0
votes

I have a bluetooth connection between a Raspberry Pi 3b+ and an Arduino Mega, using the RPi built-in module, and an HC-05 module on the Arduino. Bi-directional communication works like a charm, for minutes to sometimes, hours at a time.

Then, at seemingly random times, the python code hangs, blocked on the sock.recv() function.
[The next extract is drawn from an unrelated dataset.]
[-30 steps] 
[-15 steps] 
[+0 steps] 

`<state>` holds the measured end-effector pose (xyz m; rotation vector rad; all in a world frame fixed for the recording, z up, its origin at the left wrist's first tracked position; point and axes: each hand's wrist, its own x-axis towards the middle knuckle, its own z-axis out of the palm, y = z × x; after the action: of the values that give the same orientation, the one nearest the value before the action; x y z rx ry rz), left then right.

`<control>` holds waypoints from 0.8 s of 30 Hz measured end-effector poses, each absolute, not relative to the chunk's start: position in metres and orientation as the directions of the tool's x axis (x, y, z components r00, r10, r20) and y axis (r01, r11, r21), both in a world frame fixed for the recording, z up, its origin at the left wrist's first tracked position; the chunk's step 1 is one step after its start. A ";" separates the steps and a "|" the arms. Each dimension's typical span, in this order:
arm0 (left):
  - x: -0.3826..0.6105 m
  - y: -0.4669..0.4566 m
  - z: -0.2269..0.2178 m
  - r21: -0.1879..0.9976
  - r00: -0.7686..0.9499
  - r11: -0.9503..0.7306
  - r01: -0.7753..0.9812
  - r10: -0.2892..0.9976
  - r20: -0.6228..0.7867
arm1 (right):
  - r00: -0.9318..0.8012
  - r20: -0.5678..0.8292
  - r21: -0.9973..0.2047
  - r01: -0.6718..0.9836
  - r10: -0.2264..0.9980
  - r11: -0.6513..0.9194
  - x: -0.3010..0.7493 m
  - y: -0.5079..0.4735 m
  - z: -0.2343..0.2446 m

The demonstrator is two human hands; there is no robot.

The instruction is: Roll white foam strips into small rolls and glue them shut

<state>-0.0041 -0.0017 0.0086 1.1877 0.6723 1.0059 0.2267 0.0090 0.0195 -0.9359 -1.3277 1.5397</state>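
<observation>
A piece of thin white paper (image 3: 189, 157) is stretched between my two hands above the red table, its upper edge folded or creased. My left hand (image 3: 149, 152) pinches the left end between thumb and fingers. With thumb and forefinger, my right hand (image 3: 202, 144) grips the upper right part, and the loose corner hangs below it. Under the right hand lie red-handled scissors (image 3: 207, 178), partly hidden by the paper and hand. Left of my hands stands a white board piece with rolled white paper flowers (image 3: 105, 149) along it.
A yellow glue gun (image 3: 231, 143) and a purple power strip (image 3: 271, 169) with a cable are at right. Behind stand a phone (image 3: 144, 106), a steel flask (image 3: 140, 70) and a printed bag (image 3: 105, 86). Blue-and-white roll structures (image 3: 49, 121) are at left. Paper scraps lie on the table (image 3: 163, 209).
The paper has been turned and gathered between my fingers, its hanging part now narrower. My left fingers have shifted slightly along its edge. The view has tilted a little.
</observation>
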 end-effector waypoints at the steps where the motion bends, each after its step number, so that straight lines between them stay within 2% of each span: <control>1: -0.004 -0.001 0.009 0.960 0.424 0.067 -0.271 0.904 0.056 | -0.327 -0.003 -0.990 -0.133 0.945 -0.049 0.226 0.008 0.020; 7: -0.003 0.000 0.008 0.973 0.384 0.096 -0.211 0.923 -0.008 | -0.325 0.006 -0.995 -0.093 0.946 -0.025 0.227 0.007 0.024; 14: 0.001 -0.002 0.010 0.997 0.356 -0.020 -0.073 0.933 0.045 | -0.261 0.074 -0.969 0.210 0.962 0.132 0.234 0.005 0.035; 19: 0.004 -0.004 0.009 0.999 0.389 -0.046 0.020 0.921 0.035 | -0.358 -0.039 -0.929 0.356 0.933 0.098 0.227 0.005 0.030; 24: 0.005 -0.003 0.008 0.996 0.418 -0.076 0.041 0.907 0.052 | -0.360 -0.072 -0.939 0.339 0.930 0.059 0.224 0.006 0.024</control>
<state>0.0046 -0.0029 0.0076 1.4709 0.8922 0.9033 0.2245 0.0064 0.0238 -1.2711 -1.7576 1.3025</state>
I can kill it via ctrl-c, and restart it, and it usually reconnects without a problem.

I know Bluetooth is a little finicky and so while any suggestions of how to make the communication more robust and extend the runtime-until-hanging are definitely appreciated, what I'm more interested in is how to detect this "hanging" and recover from it. i.e.: I want to just kill the connection and try to reconnect from within the Python program, rather than me having to see this myself and react to it.

This is what I have so far in python:

#!/usr/bin/python3

import datetime
import socket
import sys
import time

import bluetooth

COMMAND_START_CHAR = '<'
COMMAND_END_CHAR = '>'
LOGFILE = 'bt.log'


def SearchForFullCommand(buffer):
  """Puts fully formed commands from buffer into a list, returning the remaining buffer.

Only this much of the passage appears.